Assignment =>
Once the pictures are removed, restate the data below word for word.

Start of Raw data

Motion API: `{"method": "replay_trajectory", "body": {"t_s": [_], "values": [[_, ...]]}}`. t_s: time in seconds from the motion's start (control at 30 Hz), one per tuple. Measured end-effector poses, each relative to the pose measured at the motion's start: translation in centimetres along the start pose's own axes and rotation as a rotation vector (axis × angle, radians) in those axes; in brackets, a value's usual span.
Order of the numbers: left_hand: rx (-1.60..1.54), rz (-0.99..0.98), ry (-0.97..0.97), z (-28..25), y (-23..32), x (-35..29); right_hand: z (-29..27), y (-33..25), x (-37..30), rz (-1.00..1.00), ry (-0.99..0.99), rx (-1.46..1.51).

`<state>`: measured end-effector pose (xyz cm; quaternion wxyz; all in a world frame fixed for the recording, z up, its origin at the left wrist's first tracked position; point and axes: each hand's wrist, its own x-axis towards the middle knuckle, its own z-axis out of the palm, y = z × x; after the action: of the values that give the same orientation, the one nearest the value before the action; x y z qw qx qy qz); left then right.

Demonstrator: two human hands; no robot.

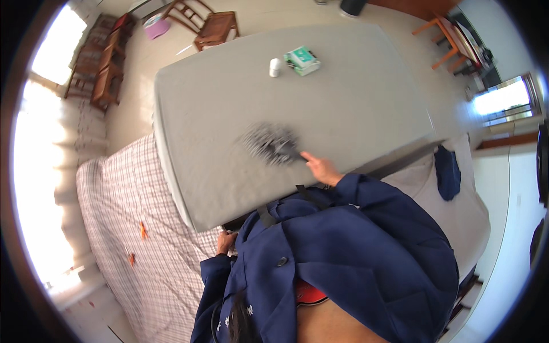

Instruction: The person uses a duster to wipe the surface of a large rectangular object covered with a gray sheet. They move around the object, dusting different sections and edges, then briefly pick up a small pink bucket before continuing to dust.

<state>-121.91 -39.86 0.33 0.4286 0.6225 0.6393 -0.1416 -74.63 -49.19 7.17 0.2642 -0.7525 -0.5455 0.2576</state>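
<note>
My right hand (322,170) is closed round the dark handle of a fluffy grey duster (271,144). The duster's head lies over the grey-covered table (354,97), close to its near half, and its fibres are smeared by motion. Down by the table's near left corner is my left hand (226,242), its fingers curled beside a dark edge; what they hold, if anything, is hidden. Farther back on the tabletop stand a small white bottle (274,67) and a green and white soft pack (302,60).
A plaid-covered surface (137,206) with small orange items adjoins the table's left side. On the right, a pale-covered seat (463,211) bears a dark blue cloth (447,172). Wooden chairs (216,27) stand beyond the table, and a wooden bench (108,74) lines the left.
</note>
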Motion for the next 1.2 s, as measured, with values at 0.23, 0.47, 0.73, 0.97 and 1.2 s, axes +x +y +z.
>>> {"method": "replay_trajectory", "body": {"t_s": [0.23,0.47,0.73,0.97,1.2], "values": [[0.049,0.08,-0.079,0.2,2.4,4.4,-9.7,13.0,-8.6,0.818,0.66,-0.205],[0.086,0.001,-0.147,0.7,2.0,4.8,-4.4,11.0,-6.9,0.78,0.88,-0.136],[-0.045,0.032,-0.201,2.3,4.2,4.4,0.7,-0.6,-2.2,0.142,0.065,0.302],[0.017,0.077,-0.258,2.3,8.1,4.2,-5.8,3.6,-5.6,-0.134,-0.153,0.281],[0.127,0.107,-0.287,2.6,12.6,4.6,-14.1,16.8,-17.2,0.272,0.324,0.067]]}}
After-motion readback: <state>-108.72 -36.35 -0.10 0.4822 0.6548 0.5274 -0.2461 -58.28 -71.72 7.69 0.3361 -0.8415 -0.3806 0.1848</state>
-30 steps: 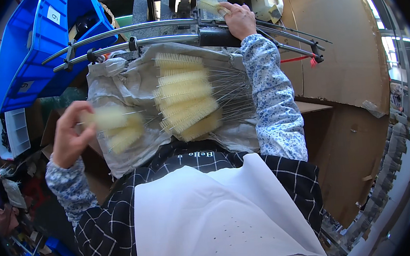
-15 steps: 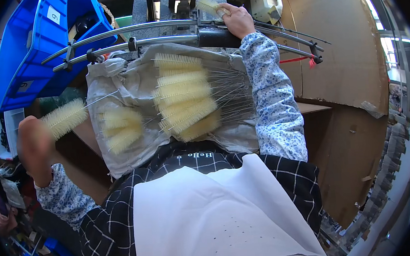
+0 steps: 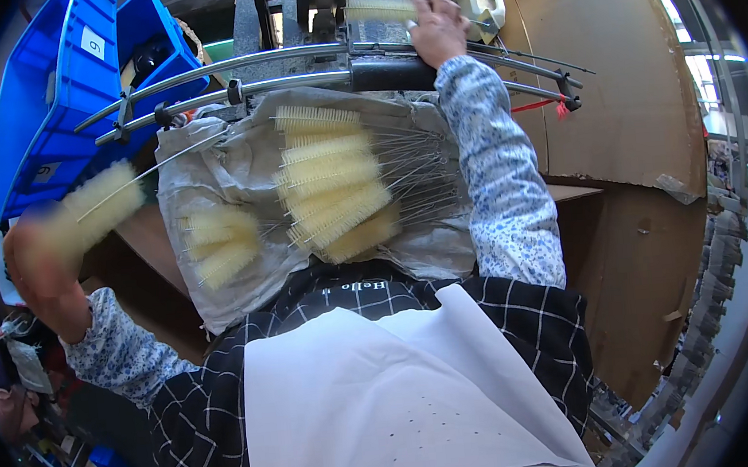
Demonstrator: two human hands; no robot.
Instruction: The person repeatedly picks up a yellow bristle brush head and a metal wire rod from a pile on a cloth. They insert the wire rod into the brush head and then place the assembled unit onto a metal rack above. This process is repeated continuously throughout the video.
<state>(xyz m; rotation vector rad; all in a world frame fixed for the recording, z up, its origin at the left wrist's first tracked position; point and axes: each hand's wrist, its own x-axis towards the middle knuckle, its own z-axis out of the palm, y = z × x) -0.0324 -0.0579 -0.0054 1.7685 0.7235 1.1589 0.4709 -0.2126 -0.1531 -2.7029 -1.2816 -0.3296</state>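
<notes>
At the left, my left hand (image 3: 39, 267), blurred by motion, closes on the bristle end of a cream brush (image 3: 106, 203). That brush's thin wire stem points up and right over the cloth. My right hand (image 3: 438, 30) is at the machine, with another cream brush (image 3: 377, 9) passing between thumb and fingers. Its bristles lie to the left of the hand, and a wire end sticks out on the right. On a grey cloth (image 3: 253, 168) over my lap lies a pile of cream brushes (image 3: 328, 171), stems to the right. A smaller group of brushes (image 3: 217, 243) lies left of it.
Two metal rails (image 3: 290, 84) run crosswise between me and the dark machine (image 3: 315, 12). Blue plastic bins (image 3: 59, 92) stand at the upper left. Large cardboard sheets (image 3: 610, 79) rise on the right. A white container (image 3: 485, 1) stands behind my right hand.
My left hand has moved a little left and down with its brush, the stem now reaching nearer the rail. At the machine, the brush lies more level and extends past my right hand, whose fingers have shifted.
</notes>
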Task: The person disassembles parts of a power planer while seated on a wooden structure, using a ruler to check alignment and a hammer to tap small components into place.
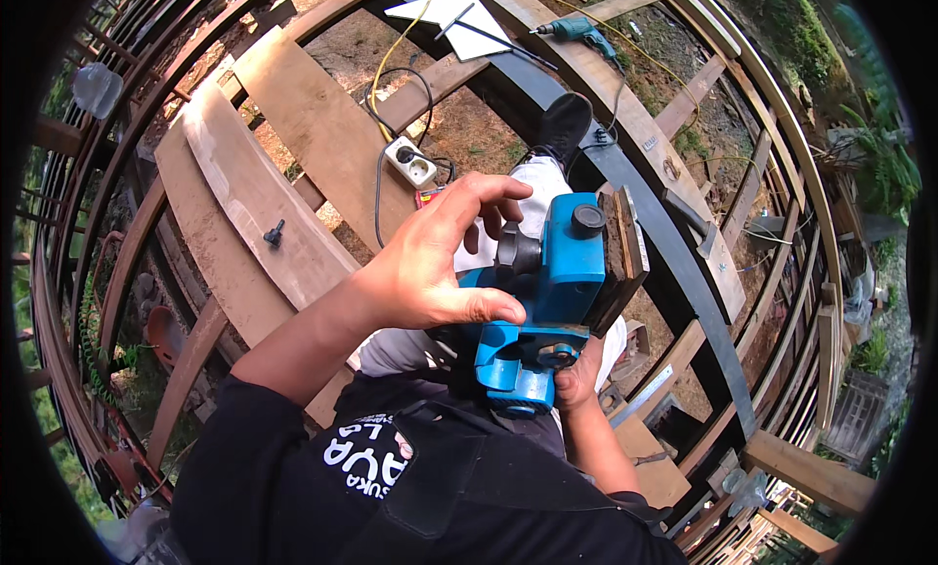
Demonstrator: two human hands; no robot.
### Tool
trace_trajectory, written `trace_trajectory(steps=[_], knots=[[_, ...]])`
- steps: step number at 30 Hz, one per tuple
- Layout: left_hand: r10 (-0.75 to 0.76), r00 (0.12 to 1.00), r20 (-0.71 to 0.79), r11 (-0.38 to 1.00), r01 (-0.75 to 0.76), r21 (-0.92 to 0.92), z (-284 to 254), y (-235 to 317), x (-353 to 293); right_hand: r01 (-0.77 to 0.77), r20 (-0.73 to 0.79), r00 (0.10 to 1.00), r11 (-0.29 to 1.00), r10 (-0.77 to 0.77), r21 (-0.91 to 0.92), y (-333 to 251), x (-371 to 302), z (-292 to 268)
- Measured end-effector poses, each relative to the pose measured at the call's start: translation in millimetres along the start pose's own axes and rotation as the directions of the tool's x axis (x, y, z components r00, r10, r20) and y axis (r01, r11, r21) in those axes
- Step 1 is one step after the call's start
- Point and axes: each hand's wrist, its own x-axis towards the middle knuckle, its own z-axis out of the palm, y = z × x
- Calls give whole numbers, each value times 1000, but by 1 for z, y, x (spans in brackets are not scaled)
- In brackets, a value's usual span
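A blue electric planer [572, 257] with black knobs rests tipped on its side over my lap. Its flat underside faces right, against a brown, layered-looking edge. My left hand [445, 257] is beside the front black knob, thumb stretched out near the blue housing and fingers curved but apart. Around the planer's lower end, my right hand [578, 375] is closed, its fingers partly hidden behind the housing.
Boards [322, 116] lie across an open timber frame, with gaps to the ground. A white socket block [410, 165] with cables sits ahead. Farther off are a teal drill [581, 33], a white panel [459, 23] and a hatchet-like tool [692, 221]. A small black part [276, 233] lies left.
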Motion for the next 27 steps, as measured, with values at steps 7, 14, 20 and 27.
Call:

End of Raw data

Solution to this problem =>
Motion API: `{"method": "replay_trajectory", "body": {"t_s": [_], "values": [[_, ...]]}}`. t_s: time in seconds from the motion's start (control at 30 Hz), one per tuple. Measured end-effector poses, each relative to the pose measured at the motion's start: translation in centimetres along the start pose's own axes and rotation as a rotation vector (axis × angle, radians) in those axes; in brackets, a value's usual span.
Order of the numbers: left_hand: rx (-1.60..1.54), rz (-0.99..0.98), ry (-0.97..0.97), z (-28..25), y (-23..32), x (-35..29); right_hand: z (-29..27), y (-33..25), x (-37..30), rz (-1.00..1.00), ry (-0.99..0.99), rx (-1.46..1.51).

`<state>`: measured end-effector pose (xyz cm; quaternion wxyz; all in a world frame fixed for the recording, z up, its origin at the left wrist's first tracked position; point and axes: each hand's wrist, its own x-axis towards the middle knuckle, its own z-axis out of the palm, y = z × x; after the action: of the values that give the same orientation, the one nearest the value before the action; x y z qw qx qy qz); left then right.

Demonstrator: two human hands; no robot.


Instruction: The person uses a duster to wipe the surface of a large rectangular object covered with a gray sheet. They move around the object, dusting different sections and edges, then briefly pick up a small pink bucket before continuing to dust.

<state>-121.91 -39.86 0.33 0.4286 0.6225 0.6393 -0.1416 -74.63 -49.19 7.17 0.2642 -0.7525 -0.5455 0.2576</state>
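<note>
My right hand (322,170) is closed round the dark handle of a fluffy grey duster (271,144). The duster's head lies over the grey-covered table (354,97), close to its near half, and its fibres are smeared by motion. Down by the table's near left corner is my left hand (226,242), its fingers curled beside a dark edge; what they hold, if anything, is hidden. Farther back on the tabletop stand a small white bottle (274,67) and a green and white soft pack (302,60).
A plaid-covered surface (137,206) with small orange items adjoins the table's left side. On the right, a pale-covered seat (463,211) bears a dark blue cloth (447,172). Wooden chairs (216,27) stand beyond the table, and a wooden bench (108,74) lines the left.
</note>
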Motion for the next 1.2 s, as measured, with values at 0.23, 0.47, 0.73, 0.97 and 1.2 s, axes +x +y +z.
>>> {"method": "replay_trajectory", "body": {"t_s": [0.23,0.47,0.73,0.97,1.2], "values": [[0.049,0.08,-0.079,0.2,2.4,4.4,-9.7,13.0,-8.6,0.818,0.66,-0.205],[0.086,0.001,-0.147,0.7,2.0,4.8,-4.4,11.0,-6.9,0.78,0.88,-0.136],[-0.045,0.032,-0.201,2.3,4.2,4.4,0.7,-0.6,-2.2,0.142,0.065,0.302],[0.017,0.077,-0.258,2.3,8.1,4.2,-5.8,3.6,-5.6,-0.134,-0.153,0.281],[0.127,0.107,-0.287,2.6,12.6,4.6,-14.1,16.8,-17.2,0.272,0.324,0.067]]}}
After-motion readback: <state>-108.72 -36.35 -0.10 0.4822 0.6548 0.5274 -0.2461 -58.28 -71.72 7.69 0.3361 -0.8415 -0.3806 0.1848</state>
-30 steps: 
-15 steps: 
+0 steps: 
Demonstrator: two human hands; no robot.
Instruction: The person repeatedly picks up a yellow bristle brush head and a metal wire rod from a pile on a cloth. They insert the wire rod into the brush head and then place the assembled unit onto a metal rack above. This process is repeated continuously throughout the video.
<state>(xyz m; rotation vector rad; all in a world frame fixed for the recording, z up, its origin at the left wrist's first tracked position; point and axes: each hand's wrist, its own x-axis towards the middle knuckle, its own z-axis out of the palm, y = z × x) -0.0324 -0.0579 -0.0054 1.7685 0.7235 1.1589 0.4709 -0.2126 -0.1531 -2.7029 -1.2816 -0.3296</state>
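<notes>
At the left, my left hand (image 3: 39, 267), blurred by motion, closes on the bristle end of a cream brush (image 3: 106, 203). That brush's thin wire stem points up and right over the cloth. My right hand (image 3: 438, 30) is at the machine, with another cream brush (image 3: 377, 9) passing between thumb and fingers. Its bristles lie to the left of the hand, and a wire end sticks out on the right. On a grey cloth (image 3: 253, 168) over my lap lies a pile of cream brushes (image 3: 328, 171), stems to the right. A smaller group of brushes (image 3: 217, 243) lies left of it.
Two metal rails (image 3: 290, 84) run crosswise between me and the dark machine (image 3: 315, 12). Blue plastic bins (image 3: 59, 92) stand at the upper left. Large cardboard sheets (image 3: 610, 79) rise on the right. A white container (image 3: 485, 1) stands behind my right hand.
My left hand has moved a little left and down with its brush, the stem now reaching nearer the rail. At the machine, the brush lies more level and extends past my right hand, whose fingers have shifted.
</notes>
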Task: The person disassembles parts of a power planer while seated on a wooden structure, using a ruler to check alignment and a hammer to tap small components into place.
Demonstrator: two human hands; no robot.
### Tool
trace_trajectory, written `trace_trajectory(steps=[_], knots=[[_, ...]])`
- steps: step number at 30 Hz, one per tuple
- Layout: left_hand: r10 (-0.75 to 0.76), r00 (0.12 to 1.00), r20 (-0.71 to 0.79), r11 (-0.38 to 1.00), r01 (-0.75 to 0.76), r21 (-0.92 to 0.92), z (-284 to 254), y (-235 to 317), x (-353 to 293); right_hand: r01 (-0.77 to 0.77), r20 (-0.73 to 0.79), r00 (0.10 to 1.00), r11 (-0.29 to 1.00), r10 (-0.77 to 0.77), r21 (-0.91 to 0.92), y (-333 to 251), x (-371 to 302), z (-292 to 268)
- Measured end-effector poses, each relative to the pose measured at the call's start: translation in millimetres along the start pose's own axes and rotation as the directions of the tool's x axis (x, y, z components r00, r10, r20) and y axis (r01, r11, r21) in those axes
- Step 1 is one step after the call's start
- Point and axes: each hand's wrist, its own x-axis towards the middle knuckle, its own z-axis out of the palm, y = z × x
- Calls give whole numbers, each value times 1000, but by 1 for z, y, x (spans in brackets are not scaled)
- In brackets, a value's usual span
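A blue electric planer [572, 257] with black knobs rests tipped on its side over my lap. Its flat underside faces right, against a brown, layered-looking edge. My left hand [445, 257] is beside the front black knob, thumb stretched out near the blue housing and fingers curved but apart. Around the planer's lower end, my right hand [578, 375] is closed, its fingers partly hidden behind the housing.
Boards [322, 116] lie across an open timber frame, with gaps to the ground. A white socket block [410, 165] with cables sits ahead. Farther off are a teal drill [581, 33], a white panel [459, 23] and a hatchet-like tool [692, 221]. A small black part [276, 233] lies left.
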Motion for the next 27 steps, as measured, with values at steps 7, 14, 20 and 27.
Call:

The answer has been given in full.